Supplied information START
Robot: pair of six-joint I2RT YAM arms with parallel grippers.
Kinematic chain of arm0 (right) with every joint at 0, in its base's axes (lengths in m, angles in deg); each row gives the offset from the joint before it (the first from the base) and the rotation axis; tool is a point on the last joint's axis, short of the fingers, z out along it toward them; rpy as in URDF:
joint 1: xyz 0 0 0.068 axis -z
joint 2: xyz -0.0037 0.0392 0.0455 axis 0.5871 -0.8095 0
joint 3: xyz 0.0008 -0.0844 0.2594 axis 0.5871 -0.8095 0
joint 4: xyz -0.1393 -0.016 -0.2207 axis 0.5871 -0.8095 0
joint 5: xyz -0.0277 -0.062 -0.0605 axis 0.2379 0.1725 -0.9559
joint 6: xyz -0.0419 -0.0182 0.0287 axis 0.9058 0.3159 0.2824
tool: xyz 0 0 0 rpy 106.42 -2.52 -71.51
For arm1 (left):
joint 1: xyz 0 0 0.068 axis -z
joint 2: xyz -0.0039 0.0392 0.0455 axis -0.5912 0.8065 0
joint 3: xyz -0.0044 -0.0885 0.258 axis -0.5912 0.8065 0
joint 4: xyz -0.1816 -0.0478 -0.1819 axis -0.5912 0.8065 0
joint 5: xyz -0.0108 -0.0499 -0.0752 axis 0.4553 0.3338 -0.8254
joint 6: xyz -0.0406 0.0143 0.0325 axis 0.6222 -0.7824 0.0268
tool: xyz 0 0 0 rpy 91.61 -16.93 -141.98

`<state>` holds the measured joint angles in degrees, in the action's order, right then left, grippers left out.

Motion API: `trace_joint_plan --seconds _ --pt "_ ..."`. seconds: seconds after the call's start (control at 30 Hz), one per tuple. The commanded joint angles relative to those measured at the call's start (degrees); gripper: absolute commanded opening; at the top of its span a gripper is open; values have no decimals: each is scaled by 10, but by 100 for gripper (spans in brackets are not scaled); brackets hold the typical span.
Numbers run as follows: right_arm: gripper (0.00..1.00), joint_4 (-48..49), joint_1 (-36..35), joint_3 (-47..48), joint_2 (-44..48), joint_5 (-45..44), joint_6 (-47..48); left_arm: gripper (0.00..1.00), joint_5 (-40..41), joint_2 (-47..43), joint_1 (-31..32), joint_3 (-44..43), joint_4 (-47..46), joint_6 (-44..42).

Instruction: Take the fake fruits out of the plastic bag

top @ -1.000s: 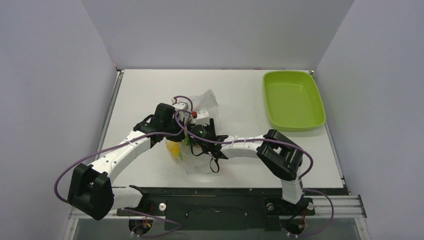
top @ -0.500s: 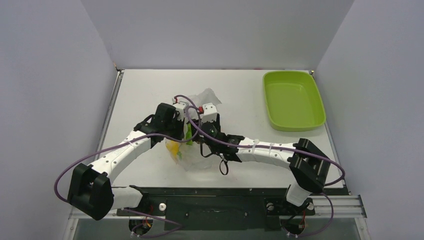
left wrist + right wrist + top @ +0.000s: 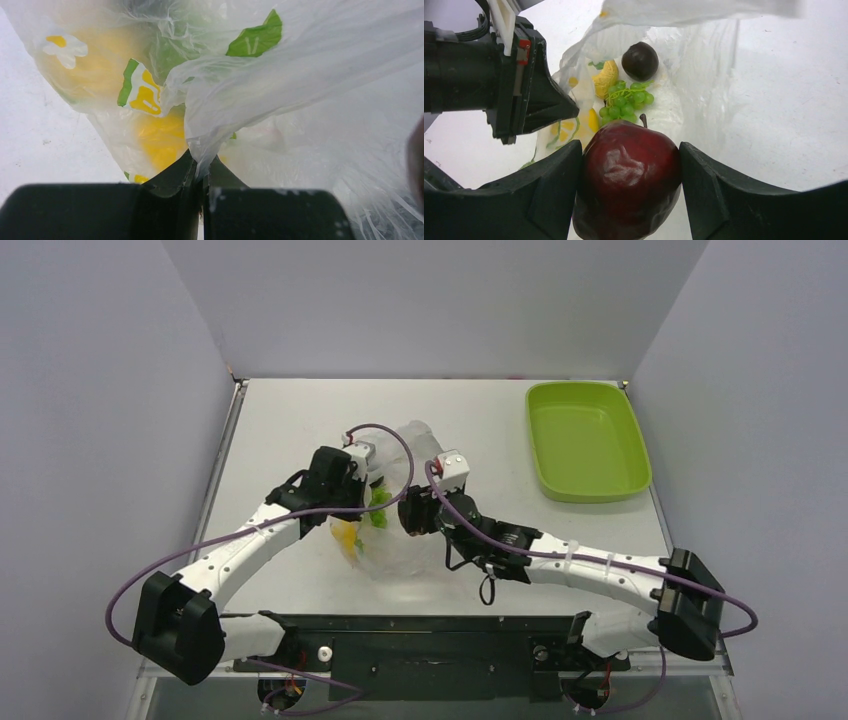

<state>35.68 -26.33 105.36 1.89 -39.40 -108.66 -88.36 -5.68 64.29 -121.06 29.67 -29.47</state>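
Since the earlier frames, the right arm has been stretched out and its elbow swung to the lower right of the overhead view. Nearest in the right wrist view, the right pincer (image 3: 630, 150) is clamped on a glossy dark red apple (image 3: 626, 185). Being hard and slippery, it is best held across its widest part. Beyond it, green grapes (image 3: 626, 102), a yellow piece (image 3: 605, 77) and a dark round fruit (image 3: 640, 61) are seen lying inside the plastic bag (image 3: 704, 65) at mid-frame. The left pincer (image 3: 201, 167) is closed on a fold of the thin, limp film. The green tray (image 3: 585, 440) is set well apart on the counter (image 3: 480, 420), upper right.
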Motion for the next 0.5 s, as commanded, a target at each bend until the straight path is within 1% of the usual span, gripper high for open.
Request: trace_joint_plan --seconds 0.0,0.17,0.23,0.37,0.4,0.43,0.47 --pt "0 13 10 -36 83 -4 -11 0 29 -18 0 -20 -3 -5" --pt "0 -18 40 -84 172 -65 -18 0 37 -23 1 -23 4 -3" --pt "0 -36 67 -101 201 -85 -30 0 40 -25 1 -24 5 -3" --pt "0 -75 145 -127 250 -120 -57 0 38 -32 1 -24 5 -2" --pt "0 -83 182 -133 256 -123 -66 0 38 -33 1 -24 5 -2" --pt "0 -85 201 -135 265 -122 -70 0 37 -35 1 -23 4 -2" --pt "0 -90 240 -134 268 -122 -72 0 36 -36 1 -24 4 -2"
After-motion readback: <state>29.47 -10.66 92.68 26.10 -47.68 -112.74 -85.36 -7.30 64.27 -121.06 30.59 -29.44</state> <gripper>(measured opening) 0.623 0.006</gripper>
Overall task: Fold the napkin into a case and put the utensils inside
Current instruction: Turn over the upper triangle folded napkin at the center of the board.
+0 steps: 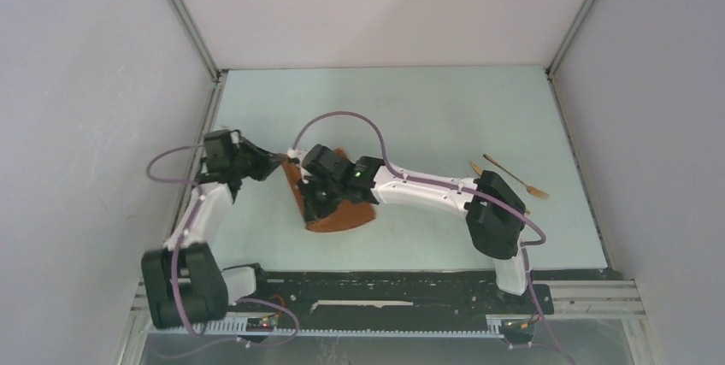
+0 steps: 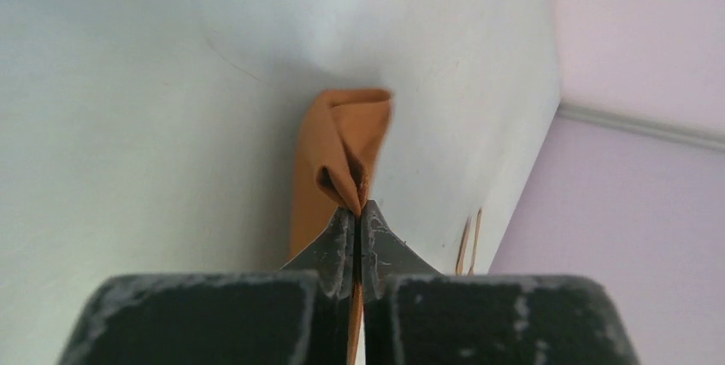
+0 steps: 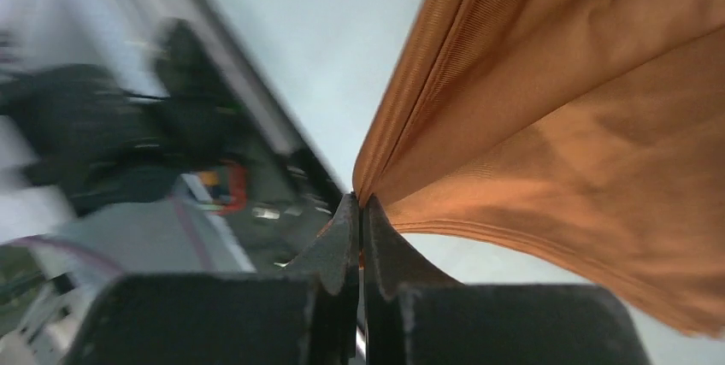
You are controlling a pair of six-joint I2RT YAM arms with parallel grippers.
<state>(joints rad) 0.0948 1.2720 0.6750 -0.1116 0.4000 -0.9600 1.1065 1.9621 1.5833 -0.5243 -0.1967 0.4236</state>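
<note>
walls (image 1: 77,83): pale lilac | table (image 1: 410,108): pale green | light: even

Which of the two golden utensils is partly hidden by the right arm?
The left utensil; the right utensil beside it lies uncovered, fully in view.

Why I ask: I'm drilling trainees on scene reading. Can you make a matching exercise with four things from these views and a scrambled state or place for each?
Things:
1. left gripper
2. right gripper
3. napkin
4. utensils

States or places:
A. golden, lying untouched on the right side of the table
B. shut on a small folded tip
C. rust-orange, pinched by both grippers
D. shut on the edge of a broad draped sheet

Pairs: 1-B, 2-D, 3-C, 4-A.
</note>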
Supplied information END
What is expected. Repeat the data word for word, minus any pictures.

Finished exercise.
Robot: pair of six-joint I2RT YAM arms with parallel grippers.
Kinematic chain of arm0 (right) with every joint at 0, in its base's axes (lengths in m, angles in deg); each row gives the offset from the joint before it (the first from the base) and the rotation axis; tool is a point on the last joint's axis, short of the fingers, z out along it toward them; rpy as in URDF:
joint 1: xyz 0 0 0.068 axis -z
joint 2: xyz -0.0037 0.0392 0.0455 axis 0.5871 -0.8095 0
joint 3: xyz 0.0008 -0.0844 0.2594 axis 0.5871 -0.8095 0
joint 4: xyz -0.1393 -0.016 -0.2207 axis 0.5871 -0.8095 0
joint 5: xyz -0.0277 -0.062 -0.0605 axis 0.2379 0.1725 -0.9559
joint 6: xyz -0.0419 -0.0182 0.0287 axis 0.9058 0.3159 0.2824
tool: xyz 0 0 0 rpy 106.42 -2.52 -71.51
For arm1 (left):
joint 1: xyz 0 0 0.068 axis -z
joint 2: xyz -0.0039 0.0392 0.0455 axis -0.5912 0.8065 0
joint 3: xyz -0.0044 -0.0885 0.258 axis -0.5912 0.8065 0
joint 4: xyz -0.1816 -0.0478 -0.1819 axis -0.5912 0.8065 0
joint 5: xyz -0.0108 -0.0499 -0.0752 axis 0.4553 0.3338 -0.8254
joint 6: xyz -0.0406 0.0143 0.0325 axis 0.6222 -0.7824 0.0268
tool: xyz 0 0 0 rpy 91.61 -16.93 -141.98

`<state>` holds the measured joint angles in degrees, in the action's order, right then left, grippers left out.

Motion API: `trace_joint_plan --seconds _ --pt "_ ..."`. seconds: seconds after the call's start (control at 30 Hz), one per tuple. The commanded joint angles relative to those measured at the call's start (degrees); gripper: absolute commanded opening; at the top of its span a gripper is open; values have no decimals: each is scaled by 10, but by 100 for gripper (spans in brackets are not scaled); brackets hold the typical span.
Numbers run as follows: right_arm: gripper (0.00..1.00), joint_4 (-48..49), joint_1 (-36..35), joint_3 (-47..48), joint_2 (-44..48), joint_5 (-45..44), joint_6 (-47..48); left_arm: gripper (0.00..1.00), joint_5 (-40..41), joint_2 (-47..43), joint_1 (-31..32), joint_3 (-44..43), joint_4 (-47..46), joint_6 (-44..42).

Instruction: Take the fake fruits out of the plastic bag

top @ -1.000s: 
top @ -0.500s: 
left wrist + right wrist + top @ +0.000s: 

<state>35.68 -26.33 105.36 1.89 -39.40 -108.66 -88.36 -5.68 64.29 -121.06 29.67 -29.47</state>
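Since the earlier frames, the right arm has been stretched out and its elbow swung to the lower right of the overhead view. Nearest in the right wrist view, the right pincer (image 3: 630, 150) is clamped on a glossy dark red apple (image 3: 626, 185). Being hard and slippery, it is best held across its widest part. Beyond it, green grapes (image 3: 626, 102), a yellow piece (image 3: 605, 77) and a dark round fruit (image 3: 640, 61) are seen lying inside the plastic bag (image 3: 704, 65) at mid-frame. The left pincer (image 3: 201, 167) is closed on a fold of the thin, limp film. The green tray (image 3: 585, 440) is set well apart on the counter (image 3: 480, 420), upper right.
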Motion for the next 0.5 s, as commanded, a target at each bend until the straight path is within 1% of the usual span, gripper high for open.
Request: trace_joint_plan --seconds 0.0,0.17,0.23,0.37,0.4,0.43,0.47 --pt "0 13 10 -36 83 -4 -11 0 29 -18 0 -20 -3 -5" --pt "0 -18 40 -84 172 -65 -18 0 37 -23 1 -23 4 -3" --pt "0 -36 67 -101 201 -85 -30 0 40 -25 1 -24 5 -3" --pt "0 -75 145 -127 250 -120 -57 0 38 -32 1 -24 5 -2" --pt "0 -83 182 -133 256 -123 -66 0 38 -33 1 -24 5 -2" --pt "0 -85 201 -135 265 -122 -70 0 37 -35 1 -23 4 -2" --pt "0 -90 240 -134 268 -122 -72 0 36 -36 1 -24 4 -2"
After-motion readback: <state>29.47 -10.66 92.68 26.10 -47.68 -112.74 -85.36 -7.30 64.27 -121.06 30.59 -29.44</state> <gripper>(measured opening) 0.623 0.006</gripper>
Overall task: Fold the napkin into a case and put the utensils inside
Current instruction: Turn over the upper triangle folded napkin at the center of the board.
+0 steps: 
+0 steps: 
+0 steps: 
You are controlling a pair of six-joint I2RT YAM arms with parallel grippers.
<state>(joints rad) 0.0948 1.2720 0.6750 -0.1116 0.4000 -0.9600 1.1065 1.9621 1.5833 -0.5243 -0.1967 0.4236</state>
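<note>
walls (image 1: 77,83): pale lilac | table (image 1: 410,108): pale green | light: even

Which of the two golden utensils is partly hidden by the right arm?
The left utensil; the right utensil beside it lies uncovered, fully in view.

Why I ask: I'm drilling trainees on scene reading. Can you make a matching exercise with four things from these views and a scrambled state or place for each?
Things:
1. left gripper
2. right gripper
3. napkin
4. utensils

States or places:
A. golden, lying untouched on the right side of the table
B. shut on a small folded tip
C. rust-orange, pinched by both grippers
D. shut on the edge of a broad draped sheet

Pairs: 1-B, 2-D, 3-C, 4-A.
</note>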

This output is complete.